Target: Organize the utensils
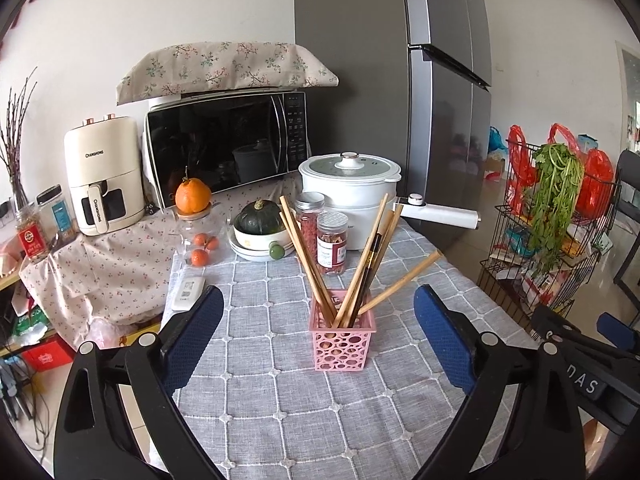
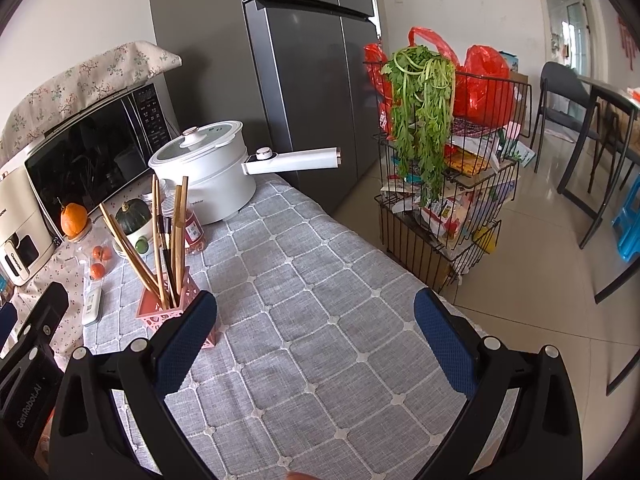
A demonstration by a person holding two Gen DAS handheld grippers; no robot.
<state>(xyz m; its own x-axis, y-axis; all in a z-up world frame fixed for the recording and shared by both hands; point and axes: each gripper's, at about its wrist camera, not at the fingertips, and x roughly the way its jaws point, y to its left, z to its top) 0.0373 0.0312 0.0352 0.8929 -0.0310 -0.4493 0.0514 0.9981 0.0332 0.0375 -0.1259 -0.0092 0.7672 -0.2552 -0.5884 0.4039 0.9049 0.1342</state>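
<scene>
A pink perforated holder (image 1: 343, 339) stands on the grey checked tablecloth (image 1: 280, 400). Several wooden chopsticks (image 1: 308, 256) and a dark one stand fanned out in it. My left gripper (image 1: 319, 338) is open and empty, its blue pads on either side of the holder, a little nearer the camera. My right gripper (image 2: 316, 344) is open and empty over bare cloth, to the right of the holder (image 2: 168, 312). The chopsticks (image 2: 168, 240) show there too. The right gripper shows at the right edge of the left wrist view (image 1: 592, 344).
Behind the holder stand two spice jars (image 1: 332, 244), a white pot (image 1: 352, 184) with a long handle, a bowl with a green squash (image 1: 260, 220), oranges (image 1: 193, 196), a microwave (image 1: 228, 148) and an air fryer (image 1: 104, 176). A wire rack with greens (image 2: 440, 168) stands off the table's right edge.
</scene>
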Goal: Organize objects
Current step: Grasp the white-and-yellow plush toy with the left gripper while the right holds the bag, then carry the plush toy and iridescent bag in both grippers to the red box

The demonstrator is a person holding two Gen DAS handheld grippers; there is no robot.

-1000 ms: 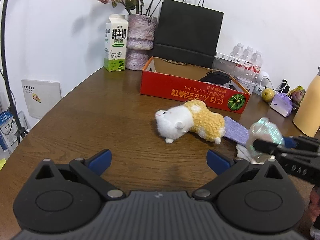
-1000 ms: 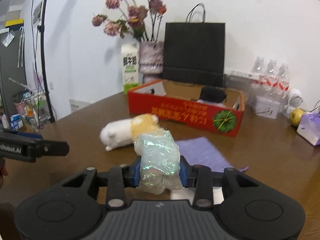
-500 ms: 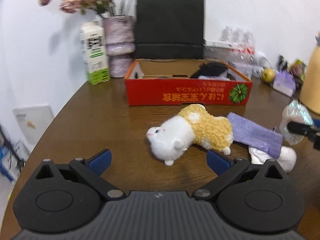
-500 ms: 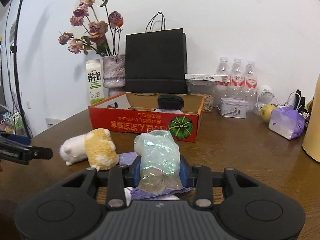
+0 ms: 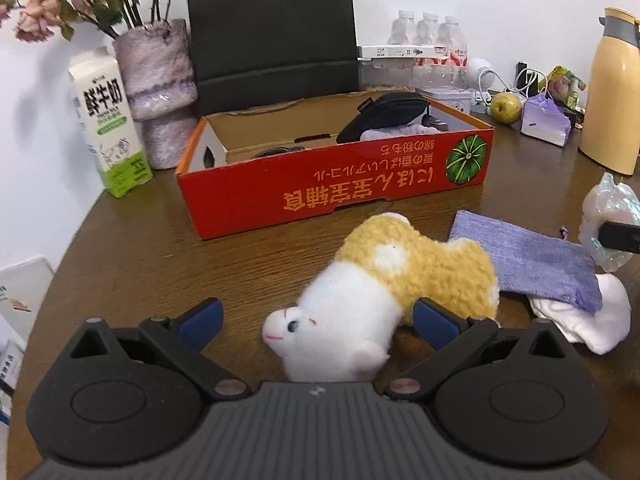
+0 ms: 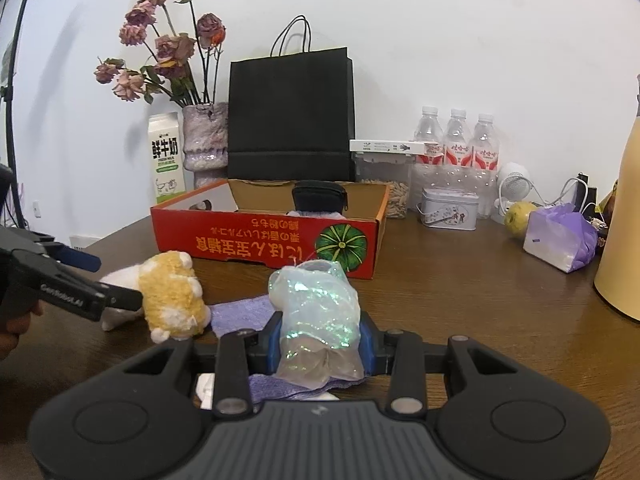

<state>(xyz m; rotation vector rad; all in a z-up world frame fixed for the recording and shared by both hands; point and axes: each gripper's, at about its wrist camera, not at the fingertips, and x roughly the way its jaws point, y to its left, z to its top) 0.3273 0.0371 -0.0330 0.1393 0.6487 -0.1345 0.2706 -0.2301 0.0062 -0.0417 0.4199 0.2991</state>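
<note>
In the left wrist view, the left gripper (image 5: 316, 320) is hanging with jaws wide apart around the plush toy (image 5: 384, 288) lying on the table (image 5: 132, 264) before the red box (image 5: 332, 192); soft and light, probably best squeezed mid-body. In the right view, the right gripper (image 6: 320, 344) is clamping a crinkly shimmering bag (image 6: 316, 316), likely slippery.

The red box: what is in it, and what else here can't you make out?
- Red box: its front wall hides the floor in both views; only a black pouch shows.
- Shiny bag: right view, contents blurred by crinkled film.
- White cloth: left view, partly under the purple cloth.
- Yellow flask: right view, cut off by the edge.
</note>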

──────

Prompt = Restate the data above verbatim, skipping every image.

Exercise response =
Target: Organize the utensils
A demonstration by a person holding two Gen DAS handheld grippers; no robot.
<state>(xyz m; its own x-axis, y-axis; all in a z-up world frame fixed for the recording and shared by both hands; point and axes: each gripper's, at about its wrist camera, not at the fingertips, and x roughly the way its jaws point, y to its left, z to its top) 0.0373 0.0312 0.0352 0.8929 -0.0310 -0.4493 0.0514 0.9981 0.0332 0.0375 -0.1259 -0.0092 0.7672 -0.2552 -0.5884 0.4039 0.9049 0.1342</state>
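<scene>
A pink perforated holder (image 1: 343, 339) stands on the grey checked tablecloth (image 1: 280, 400). Several wooden chopsticks (image 1: 308, 256) and a dark one stand fanned out in it. My left gripper (image 1: 319, 338) is open and empty, its blue pads on either side of the holder, a little nearer the camera. My right gripper (image 2: 316, 344) is open and empty over bare cloth, to the right of the holder (image 2: 168, 312). The chopsticks (image 2: 168, 240) show there too. The right gripper shows at the right edge of the left wrist view (image 1: 592, 344).
Behind the holder stand two spice jars (image 1: 332, 244), a white pot (image 1: 352, 184) with a long handle, a bowl with a green squash (image 1: 260, 220), oranges (image 1: 193, 196), a microwave (image 1: 228, 148) and an air fryer (image 1: 104, 176). A wire rack with greens (image 2: 440, 168) stands off the table's right edge.
</scene>
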Goal: Organize objects
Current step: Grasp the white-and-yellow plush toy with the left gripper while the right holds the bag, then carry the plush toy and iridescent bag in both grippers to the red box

The demonstrator is a person holding two Gen DAS handheld grippers; there is no robot.

-1000 ms: 
-1000 ms: 
-500 ms: 
-500 ms: 
+0 ms: 
+0 ms: 

<state>(xyz m; rotation vector rad; all in a z-up world frame fixed for the recording and shared by both hands; point and axes: each gripper's, at about its wrist camera, not at the fingertips, and x roughly the way its jaws point, y to its left, z to its top) 0.3273 0.0371 -0.0330 0.1393 0.6487 -0.1345 0.2706 -0.2301 0.0062 -0.0417 0.4199 0.2991</state>
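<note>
In the left wrist view, the left gripper (image 5: 316, 320) is hanging with jaws wide apart around the plush toy (image 5: 384, 288) lying on the table (image 5: 132, 264) before the red box (image 5: 332, 192); soft and light, probably best squeezed mid-body. In the right view, the right gripper (image 6: 320, 344) is clamping a crinkly shimmering bag (image 6: 316, 316), likely slippery.

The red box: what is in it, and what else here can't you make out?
- Red box: its front wall hides the floor in both views; only a black pouch shows.
- Shiny bag: right view, contents blurred by crinkled film.
- White cloth: left view, partly under the purple cloth.
- Yellow flask: right view, cut off by the edge.
</note>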

This response contains the complete answer.